Mit Neugier, ob es nur von kurzer Dauer ist und was es wohl bringt – aber auch mit viel Interesse. Aber wir müssen es noch breiter in der Belegschaft verankern! Es wissen vermutlich immer noch zu wenige darüber Bescheid.

Spielen Apps oder andere digitale Tools eine Rolle im BGM der DB Cargo?

Eine immer größere Rolle, auch wenn die Präsenz eines Trainers vor Ort (noch) nicht zu ersetzen ist. Das haben wir in der Coronazeit gesehen. Vieles war inzwischen möglich auch digital – aber viele Trainings wurden nicht umgesetzt, da die operativ Mitarbeitenden lieber persönlich vor Ort Trainings machen, als über Web-Konferenzen. Dies geht mit der Zielgruppe Bürobeschäftigte/Overhead deutlich leichter.   

Ein Betriebliches Gesundheitsmanagement kostet Geld. Ist es gut investiert?

Ja, definitiv. Aber nichts wirkt von heute auf morgen.

Und hat es bislang den gewünschten Erfolg gehabt?
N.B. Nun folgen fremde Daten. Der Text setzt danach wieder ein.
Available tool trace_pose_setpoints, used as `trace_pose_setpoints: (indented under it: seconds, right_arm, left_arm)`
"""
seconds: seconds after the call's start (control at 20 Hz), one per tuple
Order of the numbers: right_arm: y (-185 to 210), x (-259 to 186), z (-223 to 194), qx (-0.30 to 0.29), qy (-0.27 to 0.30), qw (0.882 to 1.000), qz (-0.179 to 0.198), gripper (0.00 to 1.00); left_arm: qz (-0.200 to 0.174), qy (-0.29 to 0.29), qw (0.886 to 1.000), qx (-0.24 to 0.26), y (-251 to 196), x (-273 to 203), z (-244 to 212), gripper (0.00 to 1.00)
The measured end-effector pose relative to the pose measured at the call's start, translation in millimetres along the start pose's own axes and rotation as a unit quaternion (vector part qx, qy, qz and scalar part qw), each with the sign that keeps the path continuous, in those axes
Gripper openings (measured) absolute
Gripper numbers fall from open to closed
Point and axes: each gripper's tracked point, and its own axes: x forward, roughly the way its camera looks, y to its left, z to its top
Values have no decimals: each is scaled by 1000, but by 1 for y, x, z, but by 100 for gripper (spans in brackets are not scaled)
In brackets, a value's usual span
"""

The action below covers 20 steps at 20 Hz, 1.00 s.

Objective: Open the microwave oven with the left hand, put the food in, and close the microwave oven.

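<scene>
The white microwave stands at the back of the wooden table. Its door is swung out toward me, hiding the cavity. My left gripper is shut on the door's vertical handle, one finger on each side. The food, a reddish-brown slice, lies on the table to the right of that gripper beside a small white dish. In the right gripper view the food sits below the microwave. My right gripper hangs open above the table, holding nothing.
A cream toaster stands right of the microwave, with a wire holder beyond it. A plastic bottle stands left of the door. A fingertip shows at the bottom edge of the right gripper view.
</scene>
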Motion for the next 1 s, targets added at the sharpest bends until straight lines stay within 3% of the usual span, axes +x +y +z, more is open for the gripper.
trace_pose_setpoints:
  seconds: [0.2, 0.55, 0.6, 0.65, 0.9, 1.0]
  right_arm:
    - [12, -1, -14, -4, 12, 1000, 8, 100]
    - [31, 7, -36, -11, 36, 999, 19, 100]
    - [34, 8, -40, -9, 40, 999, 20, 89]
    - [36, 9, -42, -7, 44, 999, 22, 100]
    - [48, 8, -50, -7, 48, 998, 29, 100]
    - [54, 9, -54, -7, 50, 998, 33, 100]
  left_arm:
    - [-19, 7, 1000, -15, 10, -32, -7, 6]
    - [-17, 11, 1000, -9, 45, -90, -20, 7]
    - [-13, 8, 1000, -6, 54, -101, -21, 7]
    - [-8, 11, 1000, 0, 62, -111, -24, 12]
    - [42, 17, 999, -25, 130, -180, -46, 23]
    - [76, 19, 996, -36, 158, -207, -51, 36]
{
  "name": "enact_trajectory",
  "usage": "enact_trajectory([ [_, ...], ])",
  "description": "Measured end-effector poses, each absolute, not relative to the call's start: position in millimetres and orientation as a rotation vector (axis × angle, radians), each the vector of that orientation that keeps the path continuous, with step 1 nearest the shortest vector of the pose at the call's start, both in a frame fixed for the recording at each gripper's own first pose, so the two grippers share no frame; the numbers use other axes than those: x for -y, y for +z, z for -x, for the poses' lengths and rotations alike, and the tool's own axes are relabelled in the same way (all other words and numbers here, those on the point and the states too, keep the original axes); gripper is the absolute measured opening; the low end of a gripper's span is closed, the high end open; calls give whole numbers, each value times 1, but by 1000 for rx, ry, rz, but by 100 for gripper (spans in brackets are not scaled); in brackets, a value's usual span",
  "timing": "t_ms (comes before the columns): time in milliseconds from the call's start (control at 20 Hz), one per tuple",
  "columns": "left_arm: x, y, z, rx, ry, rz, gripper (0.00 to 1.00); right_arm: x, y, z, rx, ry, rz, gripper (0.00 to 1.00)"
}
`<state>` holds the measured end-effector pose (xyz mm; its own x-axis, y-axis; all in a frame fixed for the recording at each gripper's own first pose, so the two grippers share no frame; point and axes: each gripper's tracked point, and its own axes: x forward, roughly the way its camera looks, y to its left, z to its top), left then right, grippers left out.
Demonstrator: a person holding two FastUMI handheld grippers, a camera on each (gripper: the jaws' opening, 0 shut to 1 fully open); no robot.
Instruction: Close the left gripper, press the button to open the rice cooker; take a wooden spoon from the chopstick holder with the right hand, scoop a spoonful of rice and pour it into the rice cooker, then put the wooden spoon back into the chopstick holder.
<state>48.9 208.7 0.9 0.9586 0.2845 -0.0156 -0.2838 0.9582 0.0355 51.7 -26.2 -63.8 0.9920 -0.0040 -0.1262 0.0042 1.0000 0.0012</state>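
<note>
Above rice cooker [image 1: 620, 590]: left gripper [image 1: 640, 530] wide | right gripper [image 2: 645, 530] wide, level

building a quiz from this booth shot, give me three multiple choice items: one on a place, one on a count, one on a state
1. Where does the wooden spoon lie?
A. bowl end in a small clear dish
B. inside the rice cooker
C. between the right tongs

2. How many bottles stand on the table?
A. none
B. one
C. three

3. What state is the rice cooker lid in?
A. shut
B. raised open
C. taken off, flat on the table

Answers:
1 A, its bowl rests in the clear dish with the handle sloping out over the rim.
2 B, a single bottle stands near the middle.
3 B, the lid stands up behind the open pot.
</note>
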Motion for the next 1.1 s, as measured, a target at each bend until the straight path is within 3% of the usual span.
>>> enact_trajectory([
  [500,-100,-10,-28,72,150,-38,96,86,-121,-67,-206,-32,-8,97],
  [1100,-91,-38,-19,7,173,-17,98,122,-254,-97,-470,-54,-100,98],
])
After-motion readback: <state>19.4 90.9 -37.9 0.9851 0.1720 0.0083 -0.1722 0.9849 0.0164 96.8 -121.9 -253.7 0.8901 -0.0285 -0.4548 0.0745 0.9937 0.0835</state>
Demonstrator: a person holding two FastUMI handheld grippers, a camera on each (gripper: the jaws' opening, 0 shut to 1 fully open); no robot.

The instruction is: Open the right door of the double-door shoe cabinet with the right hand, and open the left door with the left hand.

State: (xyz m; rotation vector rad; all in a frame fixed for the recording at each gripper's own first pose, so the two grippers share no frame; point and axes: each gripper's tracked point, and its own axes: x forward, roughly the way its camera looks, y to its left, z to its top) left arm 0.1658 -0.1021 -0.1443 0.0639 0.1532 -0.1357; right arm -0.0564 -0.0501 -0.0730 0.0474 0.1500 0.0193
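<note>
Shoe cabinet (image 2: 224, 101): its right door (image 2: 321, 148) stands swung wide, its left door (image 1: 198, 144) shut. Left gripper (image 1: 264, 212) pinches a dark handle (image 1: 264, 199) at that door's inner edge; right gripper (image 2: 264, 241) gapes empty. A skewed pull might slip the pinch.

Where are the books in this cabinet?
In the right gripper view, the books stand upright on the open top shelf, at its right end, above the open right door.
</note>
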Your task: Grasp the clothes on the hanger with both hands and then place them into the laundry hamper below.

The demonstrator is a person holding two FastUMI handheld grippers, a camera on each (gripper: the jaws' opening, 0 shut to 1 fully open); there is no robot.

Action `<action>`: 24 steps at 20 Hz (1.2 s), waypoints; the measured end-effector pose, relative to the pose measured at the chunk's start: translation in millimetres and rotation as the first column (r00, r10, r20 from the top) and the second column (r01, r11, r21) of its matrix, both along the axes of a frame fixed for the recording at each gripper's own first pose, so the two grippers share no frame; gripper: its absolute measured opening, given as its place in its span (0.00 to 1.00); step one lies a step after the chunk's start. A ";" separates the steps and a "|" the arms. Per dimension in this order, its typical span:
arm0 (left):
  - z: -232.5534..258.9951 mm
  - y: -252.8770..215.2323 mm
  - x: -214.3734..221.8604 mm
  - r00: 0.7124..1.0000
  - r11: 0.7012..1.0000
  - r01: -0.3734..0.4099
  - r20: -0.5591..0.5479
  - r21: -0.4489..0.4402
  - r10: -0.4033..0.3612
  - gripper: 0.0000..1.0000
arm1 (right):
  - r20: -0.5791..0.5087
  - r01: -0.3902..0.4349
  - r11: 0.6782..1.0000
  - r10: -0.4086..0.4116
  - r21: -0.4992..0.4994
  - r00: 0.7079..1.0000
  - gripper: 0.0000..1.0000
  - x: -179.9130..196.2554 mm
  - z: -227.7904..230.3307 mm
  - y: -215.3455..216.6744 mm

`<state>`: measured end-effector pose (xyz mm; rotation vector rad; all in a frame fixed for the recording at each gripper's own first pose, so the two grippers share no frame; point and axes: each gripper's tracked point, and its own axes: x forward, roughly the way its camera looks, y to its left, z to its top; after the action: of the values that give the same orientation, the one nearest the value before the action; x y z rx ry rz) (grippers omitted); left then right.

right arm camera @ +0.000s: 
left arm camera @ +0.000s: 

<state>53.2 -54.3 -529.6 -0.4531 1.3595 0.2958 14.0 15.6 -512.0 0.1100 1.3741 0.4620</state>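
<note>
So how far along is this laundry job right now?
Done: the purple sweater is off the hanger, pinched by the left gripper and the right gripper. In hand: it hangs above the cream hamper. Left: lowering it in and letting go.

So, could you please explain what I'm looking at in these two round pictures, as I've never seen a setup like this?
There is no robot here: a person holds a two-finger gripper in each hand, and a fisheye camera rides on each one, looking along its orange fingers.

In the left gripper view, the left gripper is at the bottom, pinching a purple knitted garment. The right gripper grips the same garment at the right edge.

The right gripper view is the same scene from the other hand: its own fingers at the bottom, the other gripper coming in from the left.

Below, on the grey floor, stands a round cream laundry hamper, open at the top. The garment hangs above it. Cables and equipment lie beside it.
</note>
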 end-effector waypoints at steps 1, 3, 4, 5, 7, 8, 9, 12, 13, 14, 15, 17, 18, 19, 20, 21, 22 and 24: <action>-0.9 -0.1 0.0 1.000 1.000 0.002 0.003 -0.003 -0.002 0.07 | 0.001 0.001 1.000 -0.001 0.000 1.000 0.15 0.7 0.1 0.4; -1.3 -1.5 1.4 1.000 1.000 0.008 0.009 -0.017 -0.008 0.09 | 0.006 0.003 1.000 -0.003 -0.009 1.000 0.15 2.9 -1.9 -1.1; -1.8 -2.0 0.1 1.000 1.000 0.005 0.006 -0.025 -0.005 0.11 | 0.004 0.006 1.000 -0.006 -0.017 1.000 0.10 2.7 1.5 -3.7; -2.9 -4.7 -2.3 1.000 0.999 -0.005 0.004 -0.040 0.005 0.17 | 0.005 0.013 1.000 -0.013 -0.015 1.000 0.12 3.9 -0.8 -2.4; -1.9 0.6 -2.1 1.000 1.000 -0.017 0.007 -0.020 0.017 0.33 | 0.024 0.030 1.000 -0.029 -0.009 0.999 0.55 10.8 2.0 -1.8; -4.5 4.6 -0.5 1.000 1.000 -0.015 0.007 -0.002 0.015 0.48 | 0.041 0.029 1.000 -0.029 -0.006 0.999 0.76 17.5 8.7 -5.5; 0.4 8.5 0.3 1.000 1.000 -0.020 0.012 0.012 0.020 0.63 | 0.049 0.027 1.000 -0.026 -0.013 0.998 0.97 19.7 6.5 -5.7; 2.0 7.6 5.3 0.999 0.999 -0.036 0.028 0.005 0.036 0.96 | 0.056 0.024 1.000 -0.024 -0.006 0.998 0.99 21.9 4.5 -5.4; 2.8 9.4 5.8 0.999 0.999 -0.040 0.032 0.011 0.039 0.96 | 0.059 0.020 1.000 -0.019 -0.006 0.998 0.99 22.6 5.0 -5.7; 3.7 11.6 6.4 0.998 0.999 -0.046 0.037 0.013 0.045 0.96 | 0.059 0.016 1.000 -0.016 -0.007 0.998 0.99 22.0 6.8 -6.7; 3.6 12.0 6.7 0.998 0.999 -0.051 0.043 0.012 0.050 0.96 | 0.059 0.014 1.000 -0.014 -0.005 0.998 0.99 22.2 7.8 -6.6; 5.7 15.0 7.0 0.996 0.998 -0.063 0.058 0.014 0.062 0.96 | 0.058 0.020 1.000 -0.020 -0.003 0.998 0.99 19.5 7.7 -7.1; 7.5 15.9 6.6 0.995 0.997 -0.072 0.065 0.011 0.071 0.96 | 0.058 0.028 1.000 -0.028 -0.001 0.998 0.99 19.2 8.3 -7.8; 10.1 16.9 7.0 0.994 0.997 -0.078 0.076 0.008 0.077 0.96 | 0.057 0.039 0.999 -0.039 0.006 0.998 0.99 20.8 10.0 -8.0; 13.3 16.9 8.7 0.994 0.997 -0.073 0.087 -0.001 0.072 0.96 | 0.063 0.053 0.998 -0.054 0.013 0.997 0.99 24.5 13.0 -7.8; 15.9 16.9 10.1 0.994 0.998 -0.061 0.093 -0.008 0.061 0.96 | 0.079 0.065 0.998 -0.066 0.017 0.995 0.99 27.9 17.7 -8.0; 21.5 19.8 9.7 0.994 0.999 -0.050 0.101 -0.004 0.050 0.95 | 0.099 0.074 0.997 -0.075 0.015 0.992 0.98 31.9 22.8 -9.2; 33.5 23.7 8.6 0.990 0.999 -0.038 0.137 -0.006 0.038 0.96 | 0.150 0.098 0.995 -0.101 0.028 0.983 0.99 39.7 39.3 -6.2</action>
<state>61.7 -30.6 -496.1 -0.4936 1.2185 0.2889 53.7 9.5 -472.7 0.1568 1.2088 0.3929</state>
Ja, alle anderen Geschäftsfelder des DB-Konzern schauen inzwischen sehr genau auf uns. Unser Geschäftsfeld hat den höchsten Altersschnitt und hohe körperliche Belastungen, dennoch sinken die Fehlzeiten im Vergleich am deutlichsten beziehungsweise steigt die Zufriedenheit messbar.

Auf was sollten Unternehmen, die ebenfalls ein BGM einführen wollen, besonders achten?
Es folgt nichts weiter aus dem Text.